• **Task statement**: Your reply must contain the lines from the one with "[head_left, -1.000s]" through the last line of the material, exact and complete, with no pictures and no other text.

• **Stored data**:
____________

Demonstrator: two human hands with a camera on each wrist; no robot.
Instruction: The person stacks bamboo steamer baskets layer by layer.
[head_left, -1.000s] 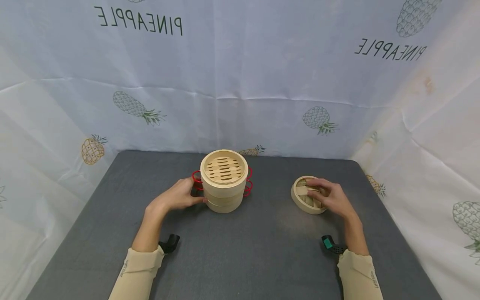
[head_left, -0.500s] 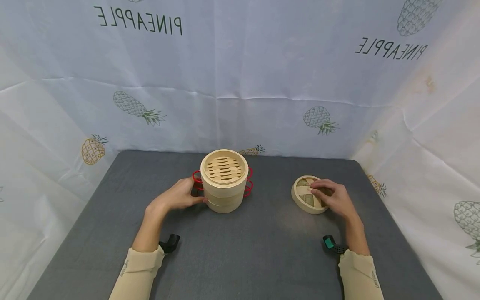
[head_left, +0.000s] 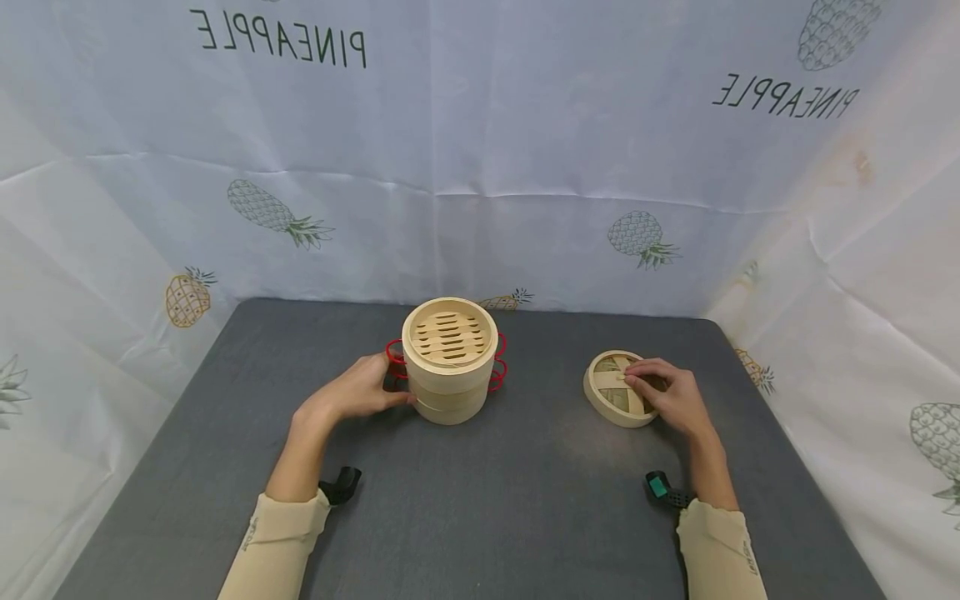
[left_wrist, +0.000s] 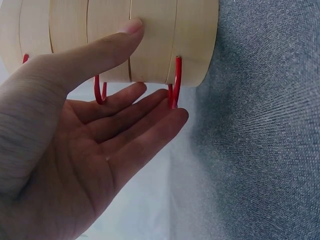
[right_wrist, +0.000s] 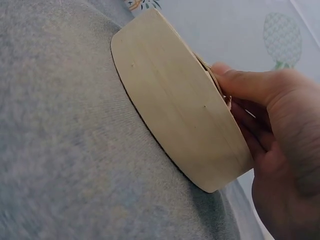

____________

• **Task answer**:
[head_left, -1.000s] 
[head_left, -0.500s] 
[head_left, +0.000s] 
[left_wrist, +0.000s] 
[right_wrist, +0.000s] 

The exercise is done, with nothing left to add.